WHAT YOU ARE ASKED TO DO. No pictures in the copy. Write out the listing below exactly.

GIVEN INFORMATION.

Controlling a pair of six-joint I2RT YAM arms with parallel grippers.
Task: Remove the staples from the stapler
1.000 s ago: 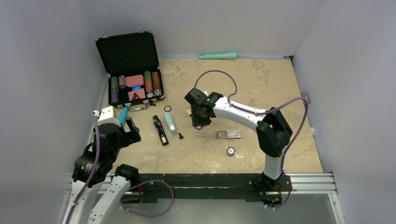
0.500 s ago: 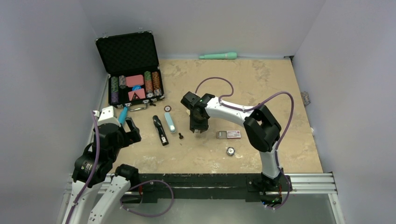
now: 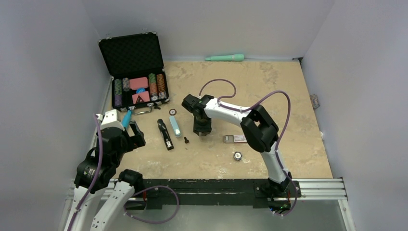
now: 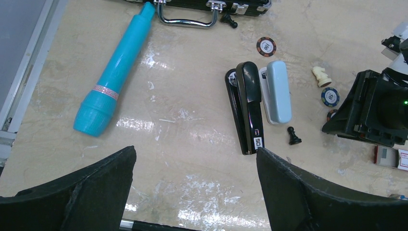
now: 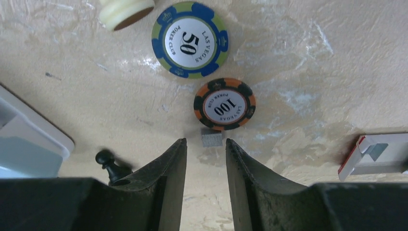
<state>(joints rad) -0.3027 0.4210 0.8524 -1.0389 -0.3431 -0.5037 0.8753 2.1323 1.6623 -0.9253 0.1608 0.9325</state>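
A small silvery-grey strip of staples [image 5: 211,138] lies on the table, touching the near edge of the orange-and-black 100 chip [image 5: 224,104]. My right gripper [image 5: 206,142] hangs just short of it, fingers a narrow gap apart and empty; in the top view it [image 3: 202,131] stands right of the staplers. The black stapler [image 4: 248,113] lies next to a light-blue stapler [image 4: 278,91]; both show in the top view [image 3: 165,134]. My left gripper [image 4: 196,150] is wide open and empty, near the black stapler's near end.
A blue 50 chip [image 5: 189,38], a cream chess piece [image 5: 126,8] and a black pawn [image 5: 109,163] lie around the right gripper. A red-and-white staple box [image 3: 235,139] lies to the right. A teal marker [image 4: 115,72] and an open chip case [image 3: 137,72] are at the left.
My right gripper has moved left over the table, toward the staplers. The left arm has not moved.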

YOUR SOLUTION.
Controlling a pair of six-joint I2RT YAM arms with parallel grippers.
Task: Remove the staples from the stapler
1.000 s ago: 
0.500 s ago: 
now: 
now: 
now: 
<state>(joints rad) -0.3027 0.4210 0.8524 -1.0389 -0.3431 -0.5037 0.8753 2.1323 1.6623 -0.9253 0.1608 0.9325</state>
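A small silvery-grey strip of staples [image 5: 211,138] lies on the table, touching the near edge of the orange-and-black 100 chip [image 5: 224,104]. My right gripper [image 5: 206,142] hangs just short of it, fingers a narrow gap apart and empty; in the top view it [image 3: 202,131] stands right of the staplers. The black stapler [image 4: 248,113] lies next to a light-blue stapler [image 4: 278,91]; both show in the top view [image 3: 165,134]. My left gripper [image 4: 196,150] is wide open and empty, near the black stapler's near end.
A blue 50 chip [image 5: 189,38], a cream chess piece [image 5: 126,8] and a black pawn [image 5: 109,163] lie around the right gripper. A red-and-white staple box [image 3: 235,139] lies to the right. A teal marker [image 4: 115,72] and an open chip case [image 3: 137,72] are at the left.
My right gripper has moved left over the table, toward the staplers. The left arm has not moved.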

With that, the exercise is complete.